2. NCCs shall provide only those services for which they are qualified by education and experience.
NCCs shall also consider their qualifications to offer such service via distance means.
3. NCCs shall carefully adhere to legal regulations before providing distance services. This review shall include legal regulations from the state in which the counselor is located as well as those from the recipient’s location. Given that NCCs may be offering distance services to individuals in different states at any one time, the NCC shall document relevant state regulations in the respective record(s).
4. NCCs shall ensure that any electronic means used in distance service provision are in compliance with current regulatory standards.
5. NCCs shall use encryption security for all digital technology communications of a therapeutic type. Information regarding security should be communicated to individuals who receive distance services. Despite the use of reasonable security safeguards, distance service recipients shall be informed of the potential risks of distance communications. Not the least of these considerations is the warning about entering private information when using a public access or computer that is on a shared network. NCCs shall caution recipients of distance services against using “auto-remember” user names and passwords. NCCs shall also inform recipients of distance services to consider employers’ policies relating to the use of work computers for personal communications.
6. To prevent the loss of digital communications or records, NCCs who provide distance services shall maintain secure backup systems. If the backup system is also a digital mechanism, this too shall offer encryption-level security. This information shall be provided to the recipient of professional services.
7. NCCs shall screen potential distance service recipients for appropriateness to receive services via distance methods. These considerations shall be documented in the records.
8. During the screening or intake process, NCCs shall provide potential recipients with a detailed written description of the distance counseling process and service provision.
--This information shall be specific to the
identified service delivery type and
include considerations for that particular individual. These considerations shall include the appropriateness of distance counseling in relation to the specific goal,
the format of service delivery,
the associated needs (i.e., computer with certain capabilities, etc.),
the limitations of confidentiality, privacy concerns,
the possibility of technological failure,
anticipated response time to electronic communication,
alternate service deliveries,
and any additional considerations necessary to assist the potential recipient in reaching a determination about the appropriateness of this service delivery format for their need(s).

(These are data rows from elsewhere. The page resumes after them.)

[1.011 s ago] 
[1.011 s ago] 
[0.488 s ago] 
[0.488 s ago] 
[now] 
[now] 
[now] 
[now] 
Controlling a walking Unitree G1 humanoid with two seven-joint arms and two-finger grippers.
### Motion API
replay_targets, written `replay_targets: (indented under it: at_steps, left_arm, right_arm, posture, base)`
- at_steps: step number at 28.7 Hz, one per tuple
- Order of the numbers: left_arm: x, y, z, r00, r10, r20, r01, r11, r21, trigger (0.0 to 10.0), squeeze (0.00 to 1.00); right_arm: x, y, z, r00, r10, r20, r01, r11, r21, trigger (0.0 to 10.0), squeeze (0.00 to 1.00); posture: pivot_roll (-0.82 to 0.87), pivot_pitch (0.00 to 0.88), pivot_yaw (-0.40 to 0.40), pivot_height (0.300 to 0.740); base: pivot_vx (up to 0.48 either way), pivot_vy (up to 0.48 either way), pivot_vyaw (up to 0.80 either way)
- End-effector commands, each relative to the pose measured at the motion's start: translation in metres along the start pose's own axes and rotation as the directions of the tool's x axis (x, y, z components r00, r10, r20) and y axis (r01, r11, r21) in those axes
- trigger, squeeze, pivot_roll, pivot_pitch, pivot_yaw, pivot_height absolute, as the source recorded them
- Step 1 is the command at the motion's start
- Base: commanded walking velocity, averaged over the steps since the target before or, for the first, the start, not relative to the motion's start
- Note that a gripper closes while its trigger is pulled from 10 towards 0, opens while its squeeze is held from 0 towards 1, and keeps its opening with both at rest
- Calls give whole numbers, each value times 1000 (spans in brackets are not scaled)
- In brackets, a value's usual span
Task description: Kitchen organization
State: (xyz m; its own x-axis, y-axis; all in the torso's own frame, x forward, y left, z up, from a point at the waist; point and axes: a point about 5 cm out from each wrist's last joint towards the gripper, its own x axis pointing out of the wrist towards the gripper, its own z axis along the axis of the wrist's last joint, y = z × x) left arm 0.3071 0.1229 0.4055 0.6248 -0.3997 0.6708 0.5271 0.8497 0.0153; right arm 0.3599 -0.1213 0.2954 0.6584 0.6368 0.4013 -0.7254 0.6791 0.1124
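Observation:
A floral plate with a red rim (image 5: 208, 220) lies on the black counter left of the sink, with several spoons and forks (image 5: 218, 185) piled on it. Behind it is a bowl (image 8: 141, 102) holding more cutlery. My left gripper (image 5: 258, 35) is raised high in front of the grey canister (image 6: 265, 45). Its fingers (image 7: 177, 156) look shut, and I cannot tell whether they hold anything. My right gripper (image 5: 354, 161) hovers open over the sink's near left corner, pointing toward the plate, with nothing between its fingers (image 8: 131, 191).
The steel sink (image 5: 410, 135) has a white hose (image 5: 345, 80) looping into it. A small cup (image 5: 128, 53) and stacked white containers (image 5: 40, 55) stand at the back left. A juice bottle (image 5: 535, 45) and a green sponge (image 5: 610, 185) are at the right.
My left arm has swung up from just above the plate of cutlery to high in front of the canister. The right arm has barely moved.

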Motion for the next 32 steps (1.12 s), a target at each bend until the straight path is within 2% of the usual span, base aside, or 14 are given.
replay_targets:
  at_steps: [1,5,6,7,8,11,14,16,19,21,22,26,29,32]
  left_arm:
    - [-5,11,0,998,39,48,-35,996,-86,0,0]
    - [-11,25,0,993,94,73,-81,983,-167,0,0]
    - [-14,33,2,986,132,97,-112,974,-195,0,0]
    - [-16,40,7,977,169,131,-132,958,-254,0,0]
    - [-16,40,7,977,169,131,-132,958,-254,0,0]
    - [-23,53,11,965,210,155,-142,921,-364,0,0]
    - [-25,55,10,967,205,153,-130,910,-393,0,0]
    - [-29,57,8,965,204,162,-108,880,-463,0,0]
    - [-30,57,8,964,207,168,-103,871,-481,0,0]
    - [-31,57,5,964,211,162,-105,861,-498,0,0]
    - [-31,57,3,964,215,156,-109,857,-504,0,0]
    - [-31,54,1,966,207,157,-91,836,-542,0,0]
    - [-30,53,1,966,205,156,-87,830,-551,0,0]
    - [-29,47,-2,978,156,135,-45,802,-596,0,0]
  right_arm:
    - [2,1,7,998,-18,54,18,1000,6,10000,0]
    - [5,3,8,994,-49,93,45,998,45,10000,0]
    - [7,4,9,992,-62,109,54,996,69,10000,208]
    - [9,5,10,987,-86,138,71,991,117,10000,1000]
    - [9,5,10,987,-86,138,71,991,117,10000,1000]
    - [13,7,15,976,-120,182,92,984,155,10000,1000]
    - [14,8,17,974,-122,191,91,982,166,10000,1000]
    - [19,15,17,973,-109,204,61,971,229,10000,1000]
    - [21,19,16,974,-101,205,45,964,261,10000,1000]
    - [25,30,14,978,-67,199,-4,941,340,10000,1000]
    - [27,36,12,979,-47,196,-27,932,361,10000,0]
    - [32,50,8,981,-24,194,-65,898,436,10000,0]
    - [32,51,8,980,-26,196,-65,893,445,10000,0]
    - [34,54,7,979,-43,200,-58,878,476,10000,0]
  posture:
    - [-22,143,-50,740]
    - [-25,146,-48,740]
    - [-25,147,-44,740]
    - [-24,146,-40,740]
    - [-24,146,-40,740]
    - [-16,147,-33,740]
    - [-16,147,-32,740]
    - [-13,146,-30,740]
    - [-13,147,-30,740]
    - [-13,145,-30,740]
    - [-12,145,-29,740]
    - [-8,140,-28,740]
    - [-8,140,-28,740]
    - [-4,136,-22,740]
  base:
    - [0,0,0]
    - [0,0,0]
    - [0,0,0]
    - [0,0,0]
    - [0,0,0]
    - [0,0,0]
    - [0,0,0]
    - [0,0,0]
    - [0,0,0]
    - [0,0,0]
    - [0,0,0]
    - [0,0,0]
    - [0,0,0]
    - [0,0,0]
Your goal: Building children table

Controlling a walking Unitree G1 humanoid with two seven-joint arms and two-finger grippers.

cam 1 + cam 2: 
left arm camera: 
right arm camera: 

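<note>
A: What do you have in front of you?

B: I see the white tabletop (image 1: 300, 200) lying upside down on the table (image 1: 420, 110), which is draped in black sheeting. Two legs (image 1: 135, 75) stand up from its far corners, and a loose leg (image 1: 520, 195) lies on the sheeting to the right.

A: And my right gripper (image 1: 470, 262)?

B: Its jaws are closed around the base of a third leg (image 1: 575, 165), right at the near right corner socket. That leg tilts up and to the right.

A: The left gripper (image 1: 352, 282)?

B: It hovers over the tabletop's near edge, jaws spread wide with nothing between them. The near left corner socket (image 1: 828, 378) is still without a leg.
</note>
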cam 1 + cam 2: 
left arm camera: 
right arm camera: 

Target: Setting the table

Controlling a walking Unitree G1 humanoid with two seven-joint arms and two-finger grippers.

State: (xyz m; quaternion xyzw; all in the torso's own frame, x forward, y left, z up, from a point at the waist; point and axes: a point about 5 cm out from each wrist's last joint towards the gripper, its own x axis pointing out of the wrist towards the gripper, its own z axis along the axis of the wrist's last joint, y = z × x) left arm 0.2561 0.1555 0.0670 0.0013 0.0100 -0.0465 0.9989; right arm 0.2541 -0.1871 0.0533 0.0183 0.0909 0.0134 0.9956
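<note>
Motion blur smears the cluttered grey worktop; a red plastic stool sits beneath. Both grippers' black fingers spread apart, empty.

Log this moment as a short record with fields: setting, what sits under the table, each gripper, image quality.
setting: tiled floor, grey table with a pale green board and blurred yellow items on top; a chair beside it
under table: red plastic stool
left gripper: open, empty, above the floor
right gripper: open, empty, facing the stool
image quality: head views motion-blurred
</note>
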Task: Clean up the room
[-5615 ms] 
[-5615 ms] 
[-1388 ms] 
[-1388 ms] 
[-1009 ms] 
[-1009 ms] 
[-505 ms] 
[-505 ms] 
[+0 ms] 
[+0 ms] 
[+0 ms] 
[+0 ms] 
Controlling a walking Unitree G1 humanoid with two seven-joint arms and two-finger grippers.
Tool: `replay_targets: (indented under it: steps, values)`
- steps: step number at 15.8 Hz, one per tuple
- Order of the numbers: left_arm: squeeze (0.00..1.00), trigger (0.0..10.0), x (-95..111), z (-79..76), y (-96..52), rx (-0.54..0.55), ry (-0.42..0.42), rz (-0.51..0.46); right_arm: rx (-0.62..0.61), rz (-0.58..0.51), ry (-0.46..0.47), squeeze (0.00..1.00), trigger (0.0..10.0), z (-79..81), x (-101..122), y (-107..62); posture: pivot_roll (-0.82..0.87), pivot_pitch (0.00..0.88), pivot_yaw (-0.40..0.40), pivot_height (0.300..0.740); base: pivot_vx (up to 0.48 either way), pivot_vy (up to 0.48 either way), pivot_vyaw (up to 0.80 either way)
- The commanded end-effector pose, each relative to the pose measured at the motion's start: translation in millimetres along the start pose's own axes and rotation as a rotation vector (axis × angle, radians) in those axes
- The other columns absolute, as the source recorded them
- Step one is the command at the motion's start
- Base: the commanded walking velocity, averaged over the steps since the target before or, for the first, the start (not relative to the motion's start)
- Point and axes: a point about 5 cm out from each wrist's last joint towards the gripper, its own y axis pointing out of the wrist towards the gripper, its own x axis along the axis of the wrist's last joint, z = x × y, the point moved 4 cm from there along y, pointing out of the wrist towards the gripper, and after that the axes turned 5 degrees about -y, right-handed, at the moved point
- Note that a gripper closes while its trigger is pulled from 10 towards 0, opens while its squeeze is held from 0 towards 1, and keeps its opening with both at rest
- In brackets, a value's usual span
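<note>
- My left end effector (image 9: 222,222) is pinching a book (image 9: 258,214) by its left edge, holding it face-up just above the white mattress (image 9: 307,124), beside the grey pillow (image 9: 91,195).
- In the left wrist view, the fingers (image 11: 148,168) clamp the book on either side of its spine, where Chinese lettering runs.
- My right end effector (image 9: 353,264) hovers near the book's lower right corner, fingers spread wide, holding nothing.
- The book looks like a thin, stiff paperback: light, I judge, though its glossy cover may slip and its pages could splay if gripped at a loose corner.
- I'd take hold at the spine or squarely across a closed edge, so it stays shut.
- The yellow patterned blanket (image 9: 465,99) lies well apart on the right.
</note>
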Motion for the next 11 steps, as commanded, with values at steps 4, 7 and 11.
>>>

NCCs shall discuss this information at key times throughout the service delivery process to ensure that this method satisfies the anticipated goals, and if not, the NCC will document the discussion of alternative options and referrals in the client’s record.
9. Because of the ease in which digital communications can inadvertently be sent to other individuals, NCCs shall adopt behaviors to prevent the distribution of confidential information to unauthorized individuals. NCCs shall discuss actions the recipient may take to reduce the possibility that they will send information to other individuals by mistake.
10. NCCs shall provide recipients of distance professional services with information concerning their professional credentials and links to the respective credentialing organization web-sites.
11. NCCs, either prior to or during the initial session, shall inform recipients of the purposes, goals, procedures, limitations, potential risks, and benefits of services and techniques. NCCs also shall provide information about rights and responsibilities as appropriate to the distance service. As a part of this type of service provision, NCCs shall discuss with recipients the associated challenges that may occur when communicating through distance means, including those associated with privacy and confidentiality.
12. In the event that the recipient of distance services is a minor or is unable to provide legal consent, the NCC shall obtain a legal guardian’s consent prior to the provision of distance services. Furthermore, NCCs shall retain copies of documentation indicating the legal guardian’s identity in the recipient’s file.
13. NCCs shall avoid the use of public social media sources (e.g., tweets, blogs) to provide confidential information. To facilitate the secure provision of information, NCCs shall provide in writing the appropriate ways to contact them.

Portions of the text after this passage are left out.